▶ _Description of the task_:
Transcribe all the data below exactly, leaving its pictures out.

▶ _Provided data_:
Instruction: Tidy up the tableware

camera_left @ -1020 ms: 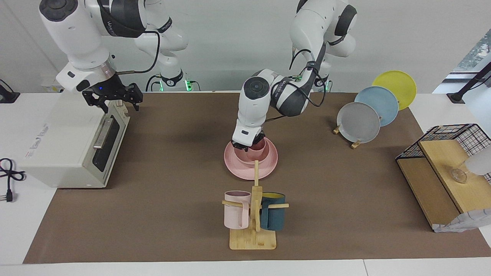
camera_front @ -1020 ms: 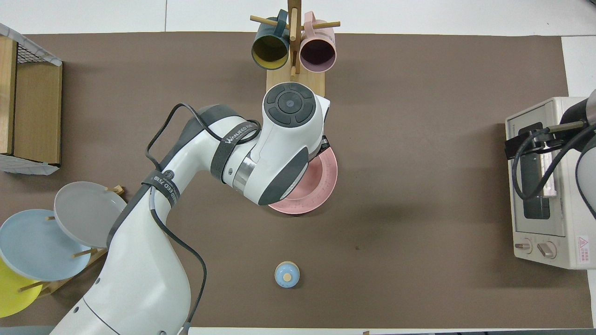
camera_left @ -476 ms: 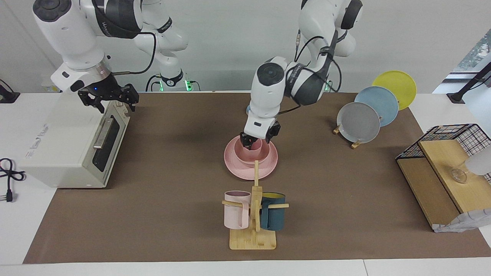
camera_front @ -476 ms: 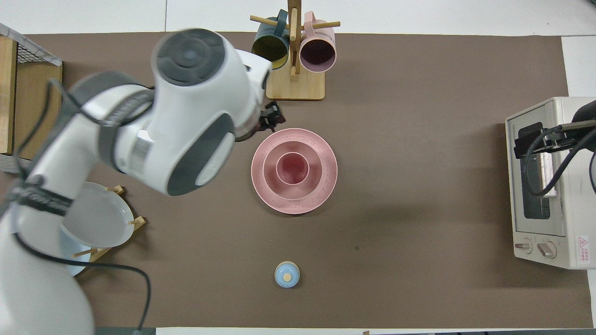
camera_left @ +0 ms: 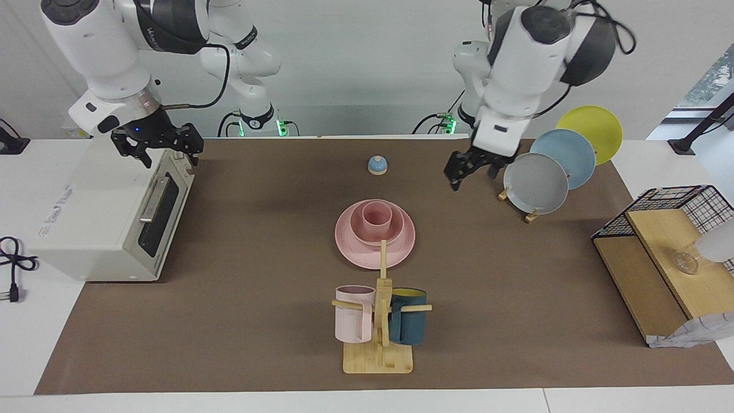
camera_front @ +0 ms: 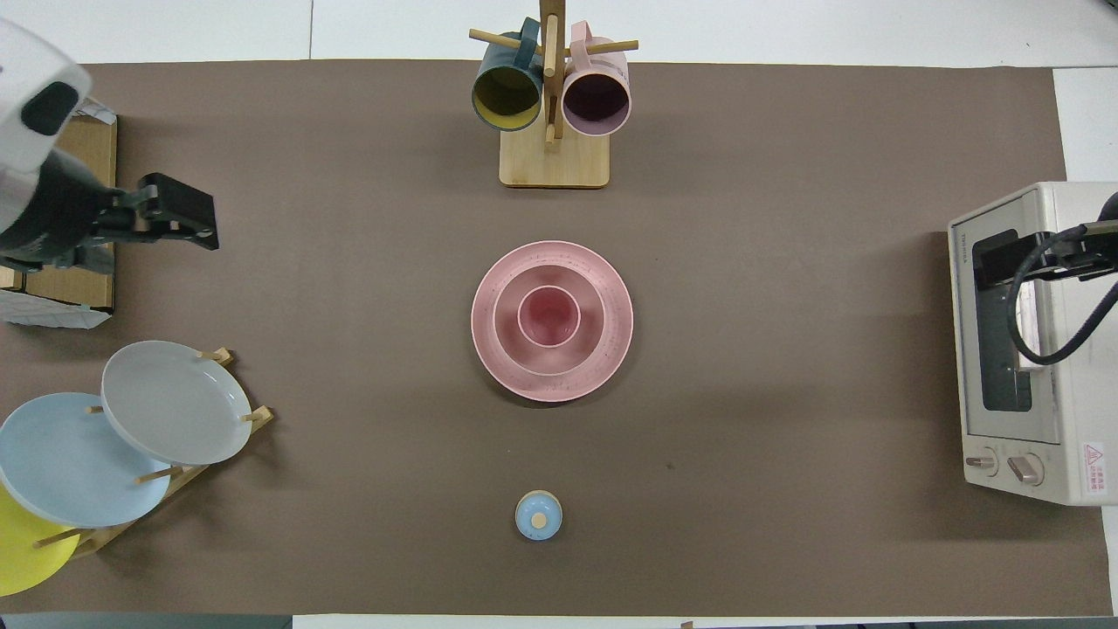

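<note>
The pink plate (camera_left: 350,248) lies in the middle of the brown mat, also in the overhead view (camera_front: 489,349). The pink bowl (camera_left: 364,234) sits on it (camera_front: 507,339). The pink cup (camera_left: 377,215) stands upright inside the bowl (camera_front: 548,316). My left gripper (camera_left: 471,173) is open and empty. It is raised over the mat beside the upright plates, well clear of the pink stack; it also shows in the overhead view (camera_front: 203,224). My right gripper (camera_left: 157,150) is open and waits over the top front edge of the toaster oven (camera_left: 109,212).
A wooden mug tree (camera_left: 378,350) with a pale pink and a dark teal mug stands farther from the robots than the stack. A rack of grey, blue and yellow plates (camera_left: 536,182) and a wire-and-wood shelf (camera_left: 659,252) are at the left arm's end. A small blue knob (camera_left: 377,165) lies nearer to the robots.
My left gripper let go of the cup in the bowl, rose and swung away toward the left arm's end of the table. The right gripper barely moved.
</note>
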`<action>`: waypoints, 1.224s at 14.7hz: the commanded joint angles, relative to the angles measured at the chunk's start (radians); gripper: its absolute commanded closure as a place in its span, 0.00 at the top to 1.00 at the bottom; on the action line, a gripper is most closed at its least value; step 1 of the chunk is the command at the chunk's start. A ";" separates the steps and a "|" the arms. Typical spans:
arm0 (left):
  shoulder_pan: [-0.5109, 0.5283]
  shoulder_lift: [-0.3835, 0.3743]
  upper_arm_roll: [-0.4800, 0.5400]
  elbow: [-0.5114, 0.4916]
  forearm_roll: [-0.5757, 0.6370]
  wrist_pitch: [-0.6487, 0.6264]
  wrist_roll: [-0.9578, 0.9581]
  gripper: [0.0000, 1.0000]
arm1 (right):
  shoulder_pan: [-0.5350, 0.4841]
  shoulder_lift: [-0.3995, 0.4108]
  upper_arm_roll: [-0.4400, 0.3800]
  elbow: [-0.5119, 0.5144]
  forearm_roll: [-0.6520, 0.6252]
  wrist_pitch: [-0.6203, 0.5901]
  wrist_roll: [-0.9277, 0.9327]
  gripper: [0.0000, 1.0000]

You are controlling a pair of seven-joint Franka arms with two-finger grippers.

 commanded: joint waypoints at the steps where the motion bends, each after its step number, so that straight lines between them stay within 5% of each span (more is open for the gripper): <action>1: 0.044 -0.099 -0.013 -0.197 0.003 0.076 0.093 1.00 | -0.020 0.009 0.009 0.023 0.021 0.003 -0.009 1.00; 4: 0.044 -0.163 -0.013 -0.347 0.003 0.216 0.097 1.00 | -0.021 0.009 0.001 0.024 0.016 -0.007 -0.008 1.00; 8: 0.044 -0.134 0.001 -0.252 0.010 0.114 0.096 1.00 | -0.021 0.009 -0.020 0.021 0.022 -0.017 -0.005 1.00; 12: 0.031 -0.064 0.026 -0.056 0.006 -0.122 0.096 1.00 | -0.017 0.009 -0.031 0.021 0.021 -0.011 0.014 1.00; 18: 0.043 -0.091 0.011 -0.107 0.007 -0.052 0.154 1.00 | -0.006 0.007 -0.020 0.020 0.016 -0.017 0.021 1.00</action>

▶ _Answer to this task_:
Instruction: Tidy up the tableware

camera_left @ -1020 ms: 
camera_front @ -1020 ms: 
camera_left @ -476 ms: 
camera_front @ -476 ms: 
camera_left @ +0 ms: 
camera_front @ +0 ms: 

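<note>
The pink plate (camera_left: 350,248) lies in the middle of the brown mat, also in the overhead view (camera_front: 489,349). The pink bowl (camera_left: 364,234) sits on it (camera_front: 507,339). The pink cup (camera_left: 377,215) stands upright inside the bowl (camera_front: 548,316). My left gripper (camera_left: 471,173) is open and empty. It is raised over the mat beside the upright plates, well clear of the pink stack; it also shows in the overhead view (camera_front: 203,224). My right gripper (camera_left: 157,150) is open and waits over the top front edge of the toaster oven (camera_left: 109,212).
A wooden mug tree (camera_left: 378,350) with a pale pink and a dark teal mug stands farther from the robots than the stack. A rack of grey, blue and yellow plates (camera_left: 536,182) and a wire-and-wood shelf (camera_left: 659,252) are at the left arm's end. A small blue knob (camera_left: 377,165) lies nearer to the robots.
My left gripper let go of the cup in the bowl, rose and swung away toward the left arm's end of the table. The right gripper barely moved.
</note>
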`<action>`: waypoints, 1.224s at 14.7hz: the commanded joint angles, relative to the angles measured at the chunk's start (radians); gripper: its absolute commanded closure as a place in its span, 0.00 at the top to 1.00 at the bottom; on the action line, a gripper is most closed at its least value; step 1 of the chunk is the command at the chunk's start. A ";" separates the steps and a "|" the arms. Typical spans:
arm0 (left):
  shoulder_pan: [-0.5109, 0.5283]
  shoulder_lift: [-0.3835, 0.3743]
  upper_arm_roll: [-0.4800, 0.5400]
  elbow: [-0.5114, 0.4916]
  forearm_roll: [-0.5757, 0.6370]
  wrist_pitch: [-0.6487, 0.6264]
  wrist_roll: [-0.9578, 0.9581]
  gripper: [0.0000, 1.0000]
arm1 (right):
  shoulder_pan: [-0.5350, 0.4841]
  shoulder_lift: [-0.3995, 0.4108]
  upper_arm_roll: [-0.4400, 0.3800]
  elbow: [-0.5119, 0.5144]
  forearm_roll: [-0.6520, 0.6252]
  wrist_pitch: [-0.6203, 0.5901]
  wrist_roll: [-0.9277, 0.9327]
  gripper: [0.0000, 1.0000]

You are controlling a pair of seven-joint Franka arms with two-finger grippers.

 commanded: joint waypoints at the steps where the motion bends, each after its step number, so that straight lines between them stay within 5% of each span (more is open for the gripper): <action>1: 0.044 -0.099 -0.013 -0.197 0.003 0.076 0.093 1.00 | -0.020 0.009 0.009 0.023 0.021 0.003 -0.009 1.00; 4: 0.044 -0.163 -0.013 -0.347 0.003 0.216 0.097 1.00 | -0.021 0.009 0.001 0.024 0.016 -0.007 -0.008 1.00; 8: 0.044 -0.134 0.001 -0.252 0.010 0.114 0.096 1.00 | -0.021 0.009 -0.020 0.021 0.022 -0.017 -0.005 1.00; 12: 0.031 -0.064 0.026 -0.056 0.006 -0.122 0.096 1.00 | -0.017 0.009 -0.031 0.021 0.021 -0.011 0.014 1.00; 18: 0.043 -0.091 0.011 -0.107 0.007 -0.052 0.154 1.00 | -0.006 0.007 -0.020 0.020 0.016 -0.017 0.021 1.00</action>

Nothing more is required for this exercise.